Abstract

The world is experiencing multiple ideological, political, cultural and economic conflicts. Among these conflicts, there are ongoing wars and military conflicts that are creating detrimental impacts and effects in children’s lives as well as destroying/restructuring multiple ways of be(com)ing. Hence, contemporary constructions of childhoods around the world are nested within multiple trajectories of social, economic, cultural and education discourses. How ‘we’ understand childhoods is certainly intertwined within the context(s) of how ‘we’ see children in relation to the way we perceive ourselves. Through ‘our’ subjectivity, expectations of educational outcomes, new rules, sociocultural norms and the like are formed to create a different worldview for all children to understand themselves as well as be understood by others.
In this issue, the collection of articles and book reviews come together to build momentum for ongoing global and local circulations of critical perspectives and reflections respecting children’s multiplicity. For instance, Wall’s article raised the need to look at the deep political interdependence of understanding the child and adult through both childhood and global studies to reconstruct the notion of global citizens. Taking a different angle of discussion on how children are culturally perceived, Omobewale, Omobowale and Falase’s paper offered a specific cultural example from the Yoruba of Southwestern Nigeria to illustrate a different way of be(com)ing for children. Along a similar yet different discourse on be(com)ing through the discussion of the identification processes of Albanian-origin teenagers in Thessaloniki, Vathi investigated the politics of identity through intersectionality of the local, the national and the global among immigrant children and youth. In the fourth paper, Jirata looked at how an African indigenous knowledge system among the Guji people of Ethiopia offers a different cultural construction of children in which cultural spaces of care, play and learning traditions are of significant importance for Guji children.

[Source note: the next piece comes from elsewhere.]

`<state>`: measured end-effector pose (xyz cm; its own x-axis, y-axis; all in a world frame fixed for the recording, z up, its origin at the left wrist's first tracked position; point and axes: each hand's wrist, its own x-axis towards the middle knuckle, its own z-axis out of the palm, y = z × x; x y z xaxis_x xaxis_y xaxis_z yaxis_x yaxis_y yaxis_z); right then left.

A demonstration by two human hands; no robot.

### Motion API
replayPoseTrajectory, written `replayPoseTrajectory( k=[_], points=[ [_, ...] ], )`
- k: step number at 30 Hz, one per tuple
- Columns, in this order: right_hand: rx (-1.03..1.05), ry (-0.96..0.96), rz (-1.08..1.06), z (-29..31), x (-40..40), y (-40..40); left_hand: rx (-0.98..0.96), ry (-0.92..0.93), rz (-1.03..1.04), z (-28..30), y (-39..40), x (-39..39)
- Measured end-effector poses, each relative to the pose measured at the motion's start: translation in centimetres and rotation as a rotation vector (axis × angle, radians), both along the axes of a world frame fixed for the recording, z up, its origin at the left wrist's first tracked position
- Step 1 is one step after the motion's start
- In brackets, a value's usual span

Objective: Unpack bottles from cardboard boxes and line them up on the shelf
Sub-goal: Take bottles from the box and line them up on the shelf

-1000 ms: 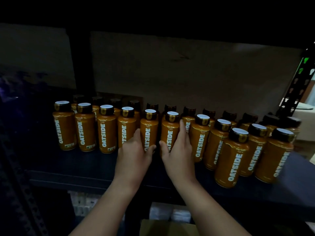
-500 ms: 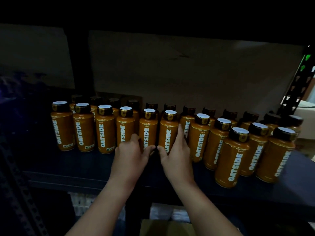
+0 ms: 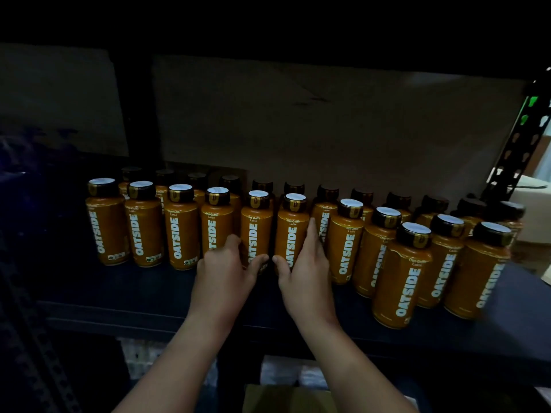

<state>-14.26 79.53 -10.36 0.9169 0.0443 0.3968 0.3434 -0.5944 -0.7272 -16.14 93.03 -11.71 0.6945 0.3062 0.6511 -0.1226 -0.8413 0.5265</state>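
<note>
Head view: both hands [image 3: 226, 272] seemingly grip bottles [image 3: 256, 231].

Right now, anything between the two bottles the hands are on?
Nothing: the head view shows only a narrow dark gap between the left hand's bottle and the right hand's bottle, the thumbs nearly meeting in front.

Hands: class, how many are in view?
2. The left hand grips the fifth front-row bottle from the left; the right hand grips the sixth bottle beside it.
</note>
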Motion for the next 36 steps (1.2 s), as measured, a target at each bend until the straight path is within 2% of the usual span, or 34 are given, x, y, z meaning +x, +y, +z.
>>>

With references to African childhoods, Murris’ paper used multiple different conceptual frameworks to unpack the notion of child development within the context of South Africa. She proposed and argued for an alternative but critical framework that acknowledges an ethics of care for all (humans and nonhuman) to deconstruct/reconstruct a different conception of development. Along a similar yet somewhat different trajectory of thought, Knight’s article looked at the idea of the ‘problem child’ to understand the colonial entanglements between childhood and construction of time to challenge how dominant Western understandings of the child are entangled in colonialism and imperialism. In the final article of this issue, David and Kilderry investigated childhood identity from an intergenerational family migration story to problematize what constitutes an ‘othered’ narrative as a way of un/belonging.
These articles along with the book reviews in this issue shed light on how contemporary understandings of and about the child and childhoods can be further challenged towards a less restricted view of be(com)ing. In this era of uncertainty, the capacity to think outside the box will create ruptures to destabilise dominant but dangerous prescriptions for ‘normal’ childhoods.